Colonel Asaad says there are more than 15,000 deserters in the Free Syrian Army, fighting against Syria’s crackdown on an eight-month-old protest movement demanding an end to President Bashar al-Assad’s rule.
Syria blames the violence on foreign-backed ‘terrorist’ gangs and says they have killed some 1,100 soldiers and police.
Colonel Asaad said all the Free Syrian Army’s weapons were brought by defectors when they deserted from the Syrian security forces, seized in raids on the regular army or were purchased inside the country.
‘The regime knows that there are men who will sell weapons for a little cash,’ he said. ‘We are not getting any weapons from abroad.’

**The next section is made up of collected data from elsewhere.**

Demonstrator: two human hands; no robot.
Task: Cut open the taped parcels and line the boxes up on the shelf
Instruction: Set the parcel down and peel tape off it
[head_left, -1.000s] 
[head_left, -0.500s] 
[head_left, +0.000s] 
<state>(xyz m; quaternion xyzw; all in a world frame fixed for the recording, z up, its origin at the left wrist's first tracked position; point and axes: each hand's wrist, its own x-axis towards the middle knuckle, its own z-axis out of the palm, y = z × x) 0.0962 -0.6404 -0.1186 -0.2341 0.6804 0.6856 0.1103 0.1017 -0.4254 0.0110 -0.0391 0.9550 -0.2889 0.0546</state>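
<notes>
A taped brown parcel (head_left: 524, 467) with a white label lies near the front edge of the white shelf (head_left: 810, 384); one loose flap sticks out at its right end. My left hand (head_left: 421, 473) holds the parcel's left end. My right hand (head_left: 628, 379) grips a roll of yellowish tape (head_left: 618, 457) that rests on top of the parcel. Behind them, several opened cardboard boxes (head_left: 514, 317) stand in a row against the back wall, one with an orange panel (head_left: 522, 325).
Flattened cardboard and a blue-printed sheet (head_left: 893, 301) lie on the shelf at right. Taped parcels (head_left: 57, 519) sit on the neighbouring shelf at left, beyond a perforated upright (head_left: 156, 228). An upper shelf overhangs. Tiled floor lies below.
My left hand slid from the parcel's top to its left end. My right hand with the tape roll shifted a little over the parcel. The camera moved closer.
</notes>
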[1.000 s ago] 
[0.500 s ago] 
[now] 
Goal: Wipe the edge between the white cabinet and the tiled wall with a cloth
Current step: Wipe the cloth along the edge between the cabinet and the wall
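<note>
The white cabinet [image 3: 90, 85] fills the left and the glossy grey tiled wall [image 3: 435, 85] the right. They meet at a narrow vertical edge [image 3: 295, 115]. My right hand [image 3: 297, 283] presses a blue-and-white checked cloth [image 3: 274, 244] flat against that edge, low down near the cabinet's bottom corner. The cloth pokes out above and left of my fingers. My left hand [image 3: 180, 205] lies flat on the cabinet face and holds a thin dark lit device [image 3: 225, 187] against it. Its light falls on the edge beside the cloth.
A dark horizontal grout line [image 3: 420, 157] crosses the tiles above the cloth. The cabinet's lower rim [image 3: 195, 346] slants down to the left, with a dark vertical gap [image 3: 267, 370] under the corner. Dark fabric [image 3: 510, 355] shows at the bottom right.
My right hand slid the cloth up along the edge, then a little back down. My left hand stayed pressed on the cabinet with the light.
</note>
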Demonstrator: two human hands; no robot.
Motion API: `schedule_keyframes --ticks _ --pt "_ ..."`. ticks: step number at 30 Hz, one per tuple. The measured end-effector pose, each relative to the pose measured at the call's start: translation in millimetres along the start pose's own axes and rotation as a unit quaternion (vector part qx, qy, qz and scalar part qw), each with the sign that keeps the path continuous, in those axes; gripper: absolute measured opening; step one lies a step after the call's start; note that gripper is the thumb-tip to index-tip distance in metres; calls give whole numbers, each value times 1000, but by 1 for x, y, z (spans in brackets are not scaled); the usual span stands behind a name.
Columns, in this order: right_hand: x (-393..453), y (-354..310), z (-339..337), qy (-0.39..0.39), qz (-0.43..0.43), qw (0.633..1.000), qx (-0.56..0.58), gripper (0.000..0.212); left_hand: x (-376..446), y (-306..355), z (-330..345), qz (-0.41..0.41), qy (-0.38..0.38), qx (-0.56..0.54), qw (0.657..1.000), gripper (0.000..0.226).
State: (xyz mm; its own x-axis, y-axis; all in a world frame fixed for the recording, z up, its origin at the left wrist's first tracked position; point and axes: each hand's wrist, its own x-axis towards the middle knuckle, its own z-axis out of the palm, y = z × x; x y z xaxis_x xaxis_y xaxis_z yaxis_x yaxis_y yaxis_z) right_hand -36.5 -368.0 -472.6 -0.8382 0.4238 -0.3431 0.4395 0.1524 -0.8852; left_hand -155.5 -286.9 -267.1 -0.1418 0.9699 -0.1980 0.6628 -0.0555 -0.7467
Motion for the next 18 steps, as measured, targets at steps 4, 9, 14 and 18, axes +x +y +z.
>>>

The Arab League set a Saturday deadline for Syria to halt bloodshed in the country, which the United Nations says has left at least 3,500 dead since the revolt against the Assad family’s 40-year rule began in March.
The organization suspended Syria’s membership last week and has threatened economic and political sanctions.
Asaad said more defectors would swell his groups’ ranks if there were protected buffer zones for them to flee to.
‘Soldiers and officers in the army are waiting for the right opportunity,’ he said. ‘Right now we’re suffering from Syrian planes which are being used in Homs, Rastan and Jabal-al-Zawiya.’
Many countries, including the United States, have expressed concern Syria could slip into civil war but have dismissed the possibility of foreign military intervention like the NATO operation that helped Libyan rebels topple Muammar Gaddafi.
Asaad said his men did not want any direct intervention other than a no-fly zone and weapons supplies: ‘That way we can defend our people with greater strength and achieve our goal of toppling the regime.’